El castigador (The Punisher) (2004)

Frank Castle es un agente especialmente entrenado para misiones de alto riesgo. En el transcurso de éstas van muriendo narcotraficantes y delincuentes. No tardarán en llegar sus enemigos 

¡Procure no enfadarme!

El personaje del Castigador nació hace ya tres décadas, en un momento en que una generación entera de norteamericanos sufría el trauma del Vietnam, mientras crecía la inseguridad ciudadana. En este contexto, la figura del policía violento, del vengador obsesivo, estaba más presente que nunca.

hampones malencarados, personajes corruptos
 y violencia irracional como única alternativa

Uno de los iconos de ese cine tabernario que exigía el ojo por ojo fue Harry, el Sucio.

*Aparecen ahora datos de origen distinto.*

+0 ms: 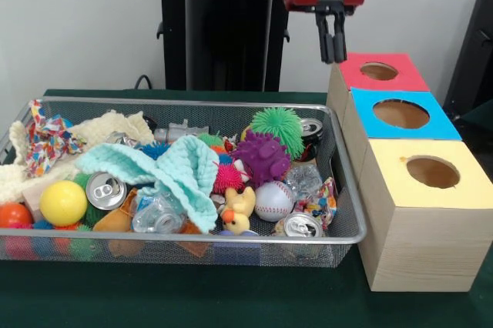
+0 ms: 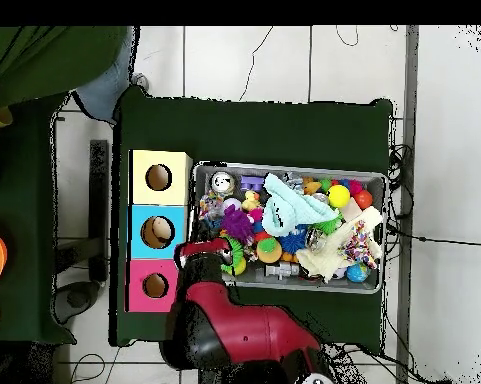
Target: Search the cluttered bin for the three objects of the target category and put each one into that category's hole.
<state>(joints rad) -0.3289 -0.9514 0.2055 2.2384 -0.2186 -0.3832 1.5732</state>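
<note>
The wire mesh bin (image 1: 192,102) is full of clutter; it also shows in the overhead view (image 2: 284,167). A confetti cloth (image 1: 45,140) lies at its far left, also seen from overhead (image 2: 362,238). A second small confetti cloth (image 1: 322,195) lies near the right front. The cream-yellow knitted cloth (image 1: 112,128) lies at the back left, also seen from overhead (image 2: 329,262). The yellow-topped hole (image 1: 433,172) is on the nearest wooden box, and shows from overhead (image 2: 159,178). My gripper (image 1: 333,57) hangs above the bin's far right corner, beside the red-topped box. It is shut and holds nothing. From overhead the gripper (image 2: 212,255) is over the bin's edge.
A mint knitted cloth (image 1: 177,170), spiky balls (image 1: 262,157), drink cans (image 1: 105,189), a baseball (image 1: 273,200) and a yellow ball (image 1: 63,202) fill the bin. The blue-topped hole (image 1: 400,114) and red-topped hole (image 1: 379,71) stand behind the yellow one. A person (image 2: 54,60) is at the overhead view's top left.
</note>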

Pero una mirada atenta nos muestra que el policía de Chicago se podía arropar bajo una curiosa ambigüedad; mientras en Europa se tildaba de fascista a Clint Eastwood y a su personaje, en Estados Unidos se le contemplaba como a un individualista obsesionado por la justicia y capaz de atacar a sus superiores, enfrentándose al sistema.
Esa obcecación maníaca y peligrosa es el soporte de multitud de cintas de género negro y policial, pero hemos de reconocer que no siempre se sirve para abrir conflictos ideológicos; antes bien, este tipo de cine suele representar una catarsis violenta para espectadores ávidos de imágenes sensacionalistas.
Visto el contexto que rodea al Punisher/Castigador, debemos aclarar en primer lugar que su película no intenta en ningún momento cuestionar el poder o la Justicia; antes bien, se sirve de tópicos y frases hechas de supuesta trascendentalidad, para dar pie al Castigo oportuno. Y es uno de los puntos en los que el film traiciona al cómic original: si estábamos acostumbrados a un reaccionario neurótico dotado de un sentido del humor socarrón y provocador, el Punisher, con las facciones de Thomas Jane, se presenta como personaje taciturno y meditabundo, calculador y paciente, capaz de urdir complejas tramas en las que caerán sus adversarios.
Y quizás sea el peor defecto del film el tratar de dulcificar a un personaje tan despreciable. Ese afán lleva al Punisher a entablar amistad con unos vecinos adolescentes muy pintones: una chica aficionada a los maltratadores, un devorador de pizzas y un amante del piercing.
Con todo, hemos de reconocer que el cineasta Jonathan Hensleigh ha optado por una postura arriesgada y original dentro de las últimas adaptaciones de personajes de la Marvel. En lugar de caer en el goticismo de bolsilibro de Daredevil, la ironía gamberra de Spider-Man o la suntuosidad del díptico de X-Men, con El Castigador, Hensleigh se aparta de manera llamativa del mundo de la viñeta, despojando a la cinta de todo referente comiquero. De hecho, si viésemos el film con otro título, posiblemente pensaríamos que se trata de un policial crepuscular y violento, que narra el enfrentamiento vertical e inhumano del protagonista con un mafioso, al que presta rasgos John Travolta.
De hecho, no podemos decir que el personaje llegue a tener un uniforme, al menos en el sentido marveliano; si acaso, en momentos puntuales, luce una camiseta con calavera, a la vez que va vestido de negro.
Resulta habitual en adaptaciones de cómic un tratamiento sofisticado y elegante de la violencia, pero no es así en este caso: aquí duelen los golpes, duelen los balazos, y las agresiones son mostradas con estilo naturalista. Las luchas pueden recordar más a las de films como Yo soy la justicia que a los enfrentamientos entre Daredevil y Elektra. Hensleigh rehuye el color, recreando una estética apagada, atonal, de cierto clasicismo, servida en un ritmo algo ceremonioso. Ahí radica el sentido del riesgo del cineasta: ofrecer unas aventuras de manera algo pausada, con acompañamientos jazzísticos y melancólicas melodías de piano.
Podemos incluso hablar de secuencias ejemplarmente resueltas. El film alcanza un gran clímax en los momentos previos a la matanza de la familia Castle. Mientras éstos celebran su reunión en una playa tropical, un grupo de mercenarios se acerca de manera imparable: la simultaneidad de ambas acciones crea una gran sensación de tragedia y peligro.
Por lo demás, pese a las inconsistencias ideológicas del film y pese a unas interpretaciones anémicas, podemos apreciar una voluntad de estilo por parte del cineasta, que recupera ese aire sórdido y sucio de hampones malencarados, personajes corruptos y violencia irracional como única alternativa a unos personajes desbocados.